SUPPLIED DATA
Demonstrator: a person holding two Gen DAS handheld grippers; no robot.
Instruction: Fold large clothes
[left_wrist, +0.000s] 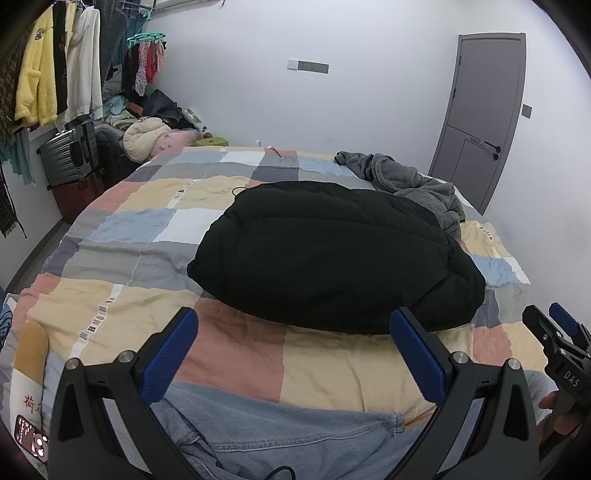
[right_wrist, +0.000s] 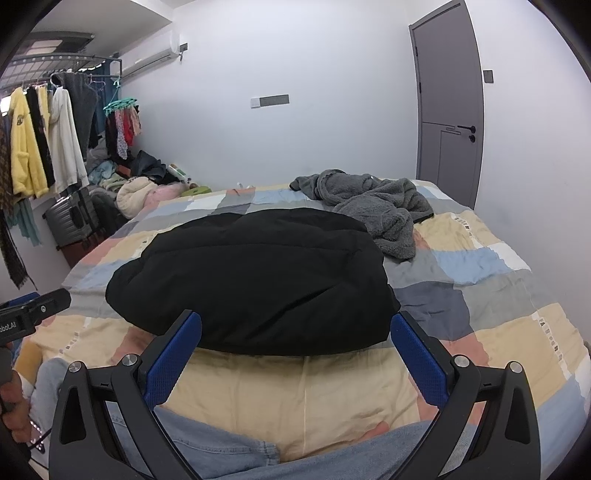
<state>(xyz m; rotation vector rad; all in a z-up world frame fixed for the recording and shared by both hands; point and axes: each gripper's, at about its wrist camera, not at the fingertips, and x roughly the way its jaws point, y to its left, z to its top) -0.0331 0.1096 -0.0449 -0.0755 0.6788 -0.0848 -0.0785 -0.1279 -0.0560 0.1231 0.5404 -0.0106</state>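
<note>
The left hand-held gripper (left_wrist: 291, 343) is hovering wide open and holding nothing, above the near edge of the bed (left_wrist: 122, 295). Left of the bed, a clothes rack (left_wrist: 55, 74) and suitcases (left_wrist: 70, 155) are crowding the narrow floor strip. The black jacket (left_wrist: 332, 258) is lying folded in a puffy bundle mid-bed, with bare quilt all around its near side. The right hand-held gripper (right_wrist: 295, 339) is also gaping wide and empty, just short of the jacket's near edge; "DAS" is showing on its body in the left view. A grey fleece garment (right_wrist: 373, 206) is lying crumpled behind the jacket, touching it. A grey door (right_wrist: 447, 110) is standing shut to the right.
</note>
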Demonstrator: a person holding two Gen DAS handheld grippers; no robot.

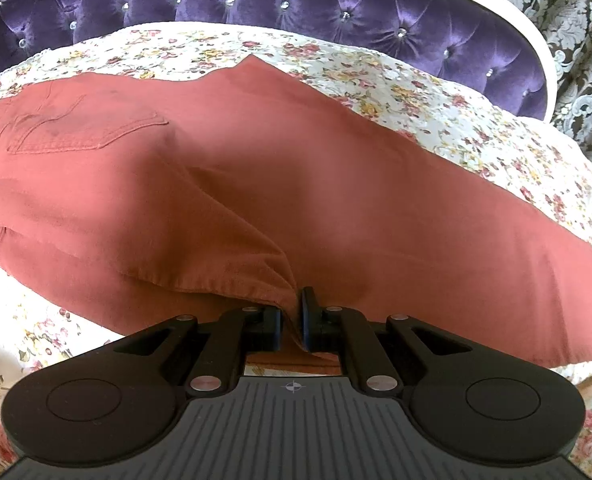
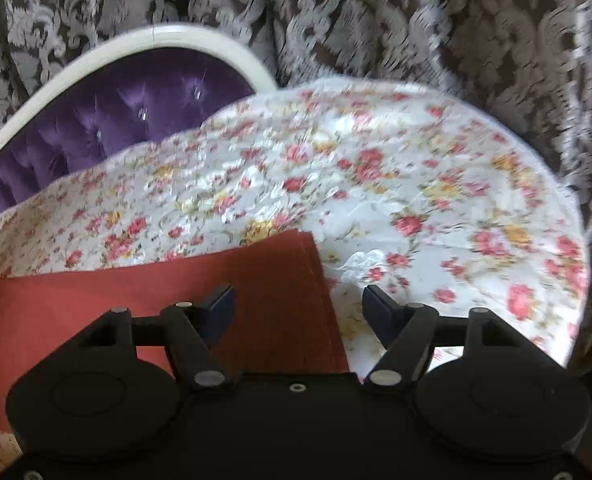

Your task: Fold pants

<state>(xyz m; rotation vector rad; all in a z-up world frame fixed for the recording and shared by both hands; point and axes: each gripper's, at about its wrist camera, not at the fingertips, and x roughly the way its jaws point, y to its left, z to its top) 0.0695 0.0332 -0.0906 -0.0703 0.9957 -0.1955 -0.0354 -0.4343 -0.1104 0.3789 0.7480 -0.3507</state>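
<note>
The rust-red cotton pants (image 1: 279, 184) are being spread lengthwise on the floral-quilted bed (image 1: 456, 120). A near edge is being pinched by the left hand-held gripper (image 1: 291, 320), probably to anchor it; the right hand-held gripper (image 2: 298, 312) is being held wide over the leg hems (image 2: 308, 272), gripping nothing.

I'm working in a home bedroom: my cameras look over a bed whose floral bedspread (image 1: 436, 120) is strewn with red and yellow roses. Behind it stands a purple tufted headboard (image 1: 336, 12) with crystal buttons and a white curved frame (image 2: 107, 56). A brown curtain (image 2: 416, 20) with a pale damask pattern hangs just beyond the bed.
</note>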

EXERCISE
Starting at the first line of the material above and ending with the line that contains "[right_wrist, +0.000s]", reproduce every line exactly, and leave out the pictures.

COMPLETED TASK
Demonstrator: a person holding two Gen DAS handheld grippers; no robot.
Instruction: Fold large clothes
[left_wrist, +0.000s] 
[right_wrist, +0.000s] 

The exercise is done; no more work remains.